_PROBLEM STATEMENT_.
Below are the records. Retype exactly the lines between the lines holding "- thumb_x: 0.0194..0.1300" and "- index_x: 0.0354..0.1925", inclusive.

_SUPPLIED INFORMATION_.
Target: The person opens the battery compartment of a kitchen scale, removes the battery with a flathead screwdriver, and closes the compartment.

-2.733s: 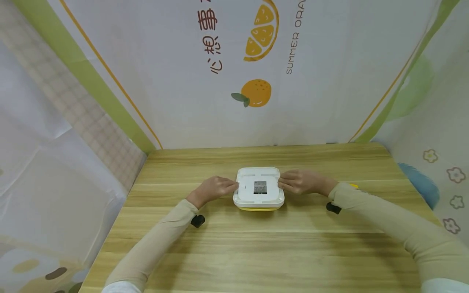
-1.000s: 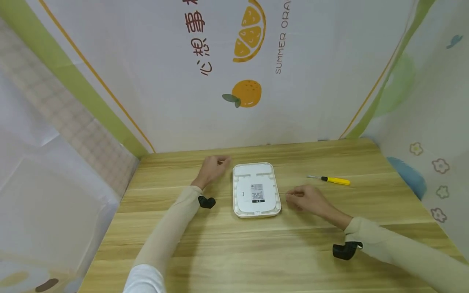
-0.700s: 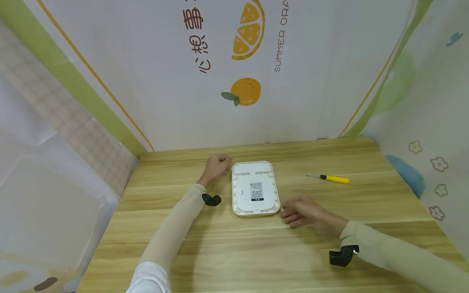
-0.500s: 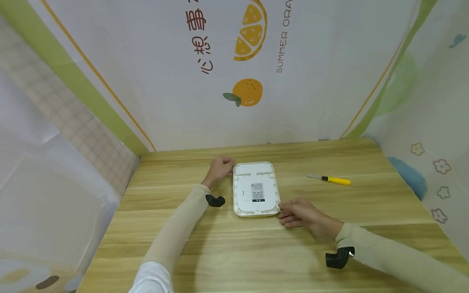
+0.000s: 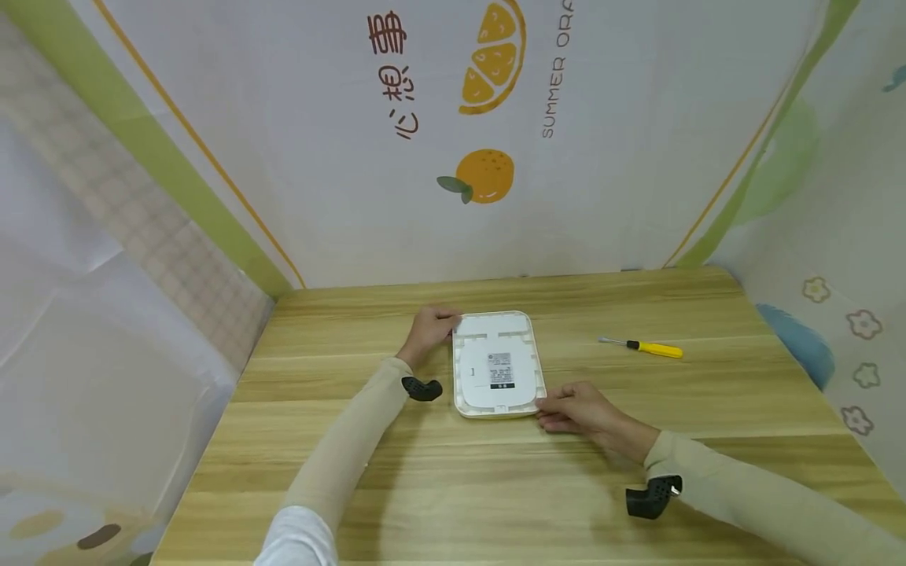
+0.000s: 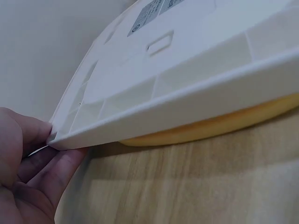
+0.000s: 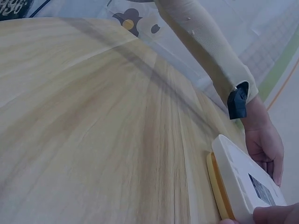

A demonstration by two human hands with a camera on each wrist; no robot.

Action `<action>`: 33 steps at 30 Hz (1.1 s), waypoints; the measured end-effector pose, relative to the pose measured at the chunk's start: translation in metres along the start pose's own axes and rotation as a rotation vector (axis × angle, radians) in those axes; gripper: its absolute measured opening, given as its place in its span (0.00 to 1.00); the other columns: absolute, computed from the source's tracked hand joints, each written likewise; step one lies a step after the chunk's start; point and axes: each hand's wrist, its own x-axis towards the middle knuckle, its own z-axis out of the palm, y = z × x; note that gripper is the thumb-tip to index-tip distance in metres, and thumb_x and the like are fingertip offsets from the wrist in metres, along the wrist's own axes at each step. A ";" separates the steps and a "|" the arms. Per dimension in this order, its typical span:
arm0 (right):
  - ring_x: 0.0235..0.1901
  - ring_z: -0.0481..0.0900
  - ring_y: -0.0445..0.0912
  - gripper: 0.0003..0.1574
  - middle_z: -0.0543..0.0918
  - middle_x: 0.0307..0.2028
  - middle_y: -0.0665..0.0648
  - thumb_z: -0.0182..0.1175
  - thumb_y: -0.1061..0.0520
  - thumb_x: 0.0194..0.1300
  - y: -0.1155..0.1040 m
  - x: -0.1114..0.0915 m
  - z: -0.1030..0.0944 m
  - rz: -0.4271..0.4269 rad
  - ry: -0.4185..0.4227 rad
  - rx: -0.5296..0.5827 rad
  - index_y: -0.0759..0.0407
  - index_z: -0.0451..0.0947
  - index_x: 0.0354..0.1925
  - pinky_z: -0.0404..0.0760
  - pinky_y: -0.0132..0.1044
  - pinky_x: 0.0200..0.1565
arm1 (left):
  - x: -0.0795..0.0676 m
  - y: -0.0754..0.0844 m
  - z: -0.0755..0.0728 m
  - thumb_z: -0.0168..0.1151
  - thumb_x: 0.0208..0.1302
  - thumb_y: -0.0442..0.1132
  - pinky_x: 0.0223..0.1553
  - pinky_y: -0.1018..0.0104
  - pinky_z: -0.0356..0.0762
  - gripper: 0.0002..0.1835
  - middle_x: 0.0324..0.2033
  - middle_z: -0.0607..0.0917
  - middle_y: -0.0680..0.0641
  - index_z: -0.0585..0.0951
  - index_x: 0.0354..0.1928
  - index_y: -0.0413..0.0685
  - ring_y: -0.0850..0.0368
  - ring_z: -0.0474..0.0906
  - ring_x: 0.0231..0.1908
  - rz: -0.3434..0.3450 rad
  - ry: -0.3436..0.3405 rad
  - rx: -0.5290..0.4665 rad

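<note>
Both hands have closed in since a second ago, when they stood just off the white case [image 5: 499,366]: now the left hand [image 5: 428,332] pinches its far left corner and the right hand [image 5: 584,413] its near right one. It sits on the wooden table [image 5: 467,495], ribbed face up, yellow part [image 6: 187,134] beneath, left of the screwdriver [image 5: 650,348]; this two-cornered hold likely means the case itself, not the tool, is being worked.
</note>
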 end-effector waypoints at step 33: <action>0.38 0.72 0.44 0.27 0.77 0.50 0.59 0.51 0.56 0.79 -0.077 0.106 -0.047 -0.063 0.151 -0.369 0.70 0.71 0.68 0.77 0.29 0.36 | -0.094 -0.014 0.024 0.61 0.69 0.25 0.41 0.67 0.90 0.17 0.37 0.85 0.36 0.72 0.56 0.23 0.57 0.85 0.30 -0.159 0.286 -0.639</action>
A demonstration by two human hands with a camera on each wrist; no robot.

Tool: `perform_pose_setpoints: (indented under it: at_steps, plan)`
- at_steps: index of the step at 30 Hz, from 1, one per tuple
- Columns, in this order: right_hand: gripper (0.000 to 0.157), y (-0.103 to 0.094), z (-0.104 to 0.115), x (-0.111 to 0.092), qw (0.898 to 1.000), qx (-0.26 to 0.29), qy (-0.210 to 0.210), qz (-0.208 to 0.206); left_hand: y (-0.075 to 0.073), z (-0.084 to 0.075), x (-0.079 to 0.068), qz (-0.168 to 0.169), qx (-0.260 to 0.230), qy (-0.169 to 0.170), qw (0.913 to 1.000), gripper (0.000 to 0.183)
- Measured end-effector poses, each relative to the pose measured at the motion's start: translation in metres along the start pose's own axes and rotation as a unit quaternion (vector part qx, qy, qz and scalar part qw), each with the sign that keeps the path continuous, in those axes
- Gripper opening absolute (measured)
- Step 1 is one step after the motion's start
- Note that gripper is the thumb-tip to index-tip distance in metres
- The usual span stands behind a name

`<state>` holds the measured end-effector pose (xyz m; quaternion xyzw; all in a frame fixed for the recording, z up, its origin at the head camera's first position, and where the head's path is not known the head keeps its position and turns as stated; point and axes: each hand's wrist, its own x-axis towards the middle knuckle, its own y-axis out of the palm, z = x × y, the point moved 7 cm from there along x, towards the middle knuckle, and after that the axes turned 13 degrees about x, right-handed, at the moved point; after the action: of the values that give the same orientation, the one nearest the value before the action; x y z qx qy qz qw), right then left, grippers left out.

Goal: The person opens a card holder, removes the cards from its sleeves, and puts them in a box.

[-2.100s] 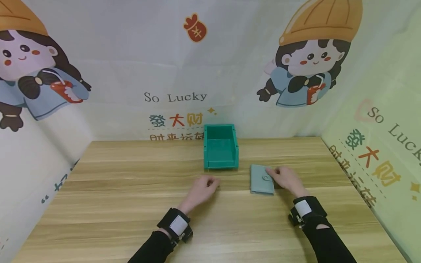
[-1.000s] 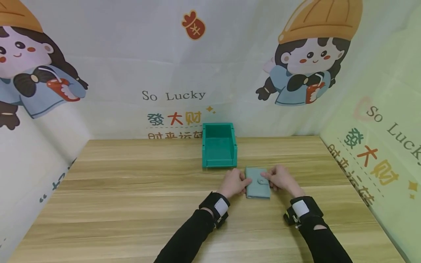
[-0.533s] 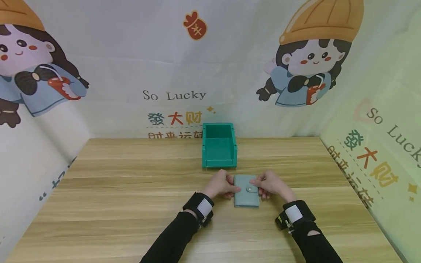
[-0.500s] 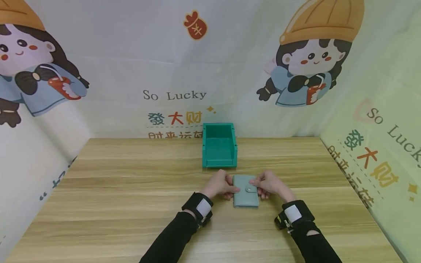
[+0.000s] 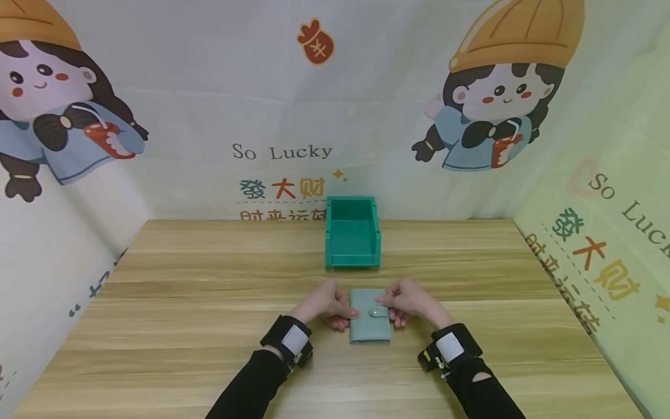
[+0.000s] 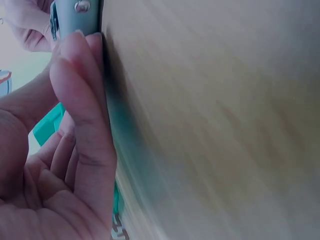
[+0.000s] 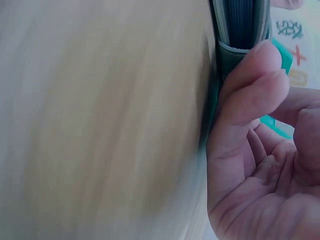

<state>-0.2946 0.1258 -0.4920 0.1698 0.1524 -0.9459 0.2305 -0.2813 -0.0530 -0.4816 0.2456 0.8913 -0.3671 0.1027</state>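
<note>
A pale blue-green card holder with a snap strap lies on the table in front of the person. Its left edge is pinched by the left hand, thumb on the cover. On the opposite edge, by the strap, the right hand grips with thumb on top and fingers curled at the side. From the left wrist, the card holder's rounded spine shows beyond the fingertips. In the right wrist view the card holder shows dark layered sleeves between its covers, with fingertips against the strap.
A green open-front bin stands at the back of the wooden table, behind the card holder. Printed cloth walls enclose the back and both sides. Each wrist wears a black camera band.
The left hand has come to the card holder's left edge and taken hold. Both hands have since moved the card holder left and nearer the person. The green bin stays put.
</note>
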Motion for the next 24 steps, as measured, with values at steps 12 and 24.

_EXERCISE OUTPUT_.
  - thumb_x: 0.0194..0.1300
  - y: -0.1155..0.1040 m
  - x: -0.1114..0.0915 m
  - z: -0.1030..0.0944 m
  - rz: -0.4271..0.4269 rad
  - ry: -0.4185..0.4227 rad
  - rx: -0.5296..0.5827 rad
  - index_y: -0.0759..0.0407
  - index_z: -0.0451..0.0947
  - index_x: 0.0354..0.1925

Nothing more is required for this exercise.